Repeat the data below word for word.

BEGIN

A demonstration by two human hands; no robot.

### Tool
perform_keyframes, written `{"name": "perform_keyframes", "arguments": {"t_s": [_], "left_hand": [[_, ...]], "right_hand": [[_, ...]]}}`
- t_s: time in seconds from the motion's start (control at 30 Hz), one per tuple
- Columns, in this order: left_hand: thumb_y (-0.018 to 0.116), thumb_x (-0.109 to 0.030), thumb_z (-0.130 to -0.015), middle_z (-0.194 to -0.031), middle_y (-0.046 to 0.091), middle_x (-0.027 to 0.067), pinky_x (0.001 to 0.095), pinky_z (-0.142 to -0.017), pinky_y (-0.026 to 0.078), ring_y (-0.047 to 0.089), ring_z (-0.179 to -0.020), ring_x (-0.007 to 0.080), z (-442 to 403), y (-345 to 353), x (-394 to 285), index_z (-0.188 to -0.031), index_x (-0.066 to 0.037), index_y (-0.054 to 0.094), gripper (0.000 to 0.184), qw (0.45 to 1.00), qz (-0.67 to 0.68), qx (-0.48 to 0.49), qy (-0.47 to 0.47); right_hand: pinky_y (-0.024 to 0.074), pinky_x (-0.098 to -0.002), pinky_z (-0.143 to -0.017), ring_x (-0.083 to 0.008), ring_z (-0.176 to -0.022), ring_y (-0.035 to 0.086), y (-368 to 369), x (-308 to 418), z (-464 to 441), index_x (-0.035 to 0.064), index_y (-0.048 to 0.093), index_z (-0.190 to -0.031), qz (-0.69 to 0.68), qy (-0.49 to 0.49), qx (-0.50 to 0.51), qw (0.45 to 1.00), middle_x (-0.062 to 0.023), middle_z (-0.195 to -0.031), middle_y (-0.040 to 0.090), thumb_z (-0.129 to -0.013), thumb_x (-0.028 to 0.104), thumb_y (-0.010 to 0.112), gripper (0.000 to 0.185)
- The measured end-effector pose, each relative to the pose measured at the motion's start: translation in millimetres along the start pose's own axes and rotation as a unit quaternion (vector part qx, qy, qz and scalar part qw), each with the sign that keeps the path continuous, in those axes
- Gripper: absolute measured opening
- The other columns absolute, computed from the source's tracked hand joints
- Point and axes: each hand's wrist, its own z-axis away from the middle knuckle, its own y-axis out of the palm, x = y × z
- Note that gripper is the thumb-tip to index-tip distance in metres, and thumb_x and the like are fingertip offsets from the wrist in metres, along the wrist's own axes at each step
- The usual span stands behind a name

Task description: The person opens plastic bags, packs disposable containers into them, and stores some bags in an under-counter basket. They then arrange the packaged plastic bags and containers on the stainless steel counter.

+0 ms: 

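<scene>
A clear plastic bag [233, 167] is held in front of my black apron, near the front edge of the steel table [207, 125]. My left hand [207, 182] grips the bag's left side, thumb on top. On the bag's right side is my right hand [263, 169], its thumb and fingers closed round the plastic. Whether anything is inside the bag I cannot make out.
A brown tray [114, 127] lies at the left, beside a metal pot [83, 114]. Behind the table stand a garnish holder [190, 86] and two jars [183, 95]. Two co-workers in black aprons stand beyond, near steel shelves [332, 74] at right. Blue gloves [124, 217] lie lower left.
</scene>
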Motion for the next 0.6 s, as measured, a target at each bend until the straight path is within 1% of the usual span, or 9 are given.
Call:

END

**WRITTEN SOLUTION:**
A demonstration by two human hands; no robot.

### Tool
perform_keyframes, written `{"name": "perform_keyframes", "arguments": {"t_s": [_], "left_hand": [[_, ...]], "right_hand": [[_, ...]]}}`
- t_s: time in seconds from the motion's start (control at 30 Hz), one per tuple
- Columns, in this order: left_hand: thumb_y (-0.018 to 0.116), thumb_x (-0.109 to 0.030), thumb_z (-0.130 to -0.015), middle_z (-0.194 to -0.031), middle_y (-0.046 to 0.091), middle_x (-0.027 to 0.067), pinky_x (0.001 to 0.095), pinky_z (-0.142 to -0.017), pinky_y (-0.026 to 0.078), ring_y (-0.047 to 0.089), ring_z (-0.179 to -0.020), ring_x (-0.007 to 0.080), z (-442 to 403), y (-345 to 353), x (-394 to 285), index_z (-0.188 to -0.031), index_x (-0.066 to 0.037), index_y (-0.054 to 0.094), gripper (0.000 to 0.184), qw (0.45 to 1.00), qz (-0.67 to 0.68), qx (-0.48 to 0.49), qy (-0.47 to 0.47); right_hand: pinky_y (-0.024 to 0.074), pinky_x (-0.098 to -0.002), pinky_z (-0.143 to -0.017), ring_x (-0.083 to 0.008), ring_z (-0.176 to -0.022), ring_y (-0.035 to 0.086), y (-368 to 369), x (-308 to 418), z (-464 to 441), index_x (-0.035 to 0.064), index_y (-0.048 to 0.093), index_z (-0.190 to -0.031), qz (-0.69 to 0.68), qy (-0.49 to 0.49), qx (-0.50 to 0.51), qw (0.45 to 1.00), middle_x (-0.062 to 0.023), middle_z (-0.195 to -0.031), middle_y (-0.040 to 0.090), thumb_z (-0.129 to -0.013), thumb_x (-0.028 to 0.104), thumb_y (-0.010 to 0.112), gripper (0.000 to 0.185)
- The measured end-effector pose, each relative to the pose measured at the motion's start: translation in millimetres along the start pose's own axes and rotation as a unit quaternion (vector part qx, qy, qz and scalar part qw), each with the sign that keeps the path continuous, in those axes
- Gripper: absolute measured opening
- The other columns absolute, computed from the source's tracked hand joints
- Point and axes: each hand's wrist, its own z-axis away from the middle knuckle, its own y-axis out of the palm, x = y × z
- Note that gripper is the thumb-tip to index-tip distance in metres, and thumb_x and the like are fingertip offsets from the wrist in metres, along the wrist's own axes at each step
- The usual span stands behind a name

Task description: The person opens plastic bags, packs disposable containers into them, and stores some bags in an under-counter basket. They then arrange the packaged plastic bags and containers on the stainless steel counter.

+0 ms: 

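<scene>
A clear plastic bag [233, 167] is held in front of my black apron, near the front edge of the steel table [207, 125]. My left hand [207, 182] grips the bag's left side, thumb on top. On the bag's right side is my right hand [263, 169], its thumb and fingers closed round the plastic. Whether anything is inside the bag I cannot make out.
A brown tray [114, 127] lies at the left, beside a metal pot [83, 114]. Behind the table stand a garnish holder [190, 86] and two jars [183, 95]. Two co-workers in black aprons stand beyond, near steel shelves [332, 74] at right. Blue gloves [124, 217] lie lower left.
</scene>
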Motion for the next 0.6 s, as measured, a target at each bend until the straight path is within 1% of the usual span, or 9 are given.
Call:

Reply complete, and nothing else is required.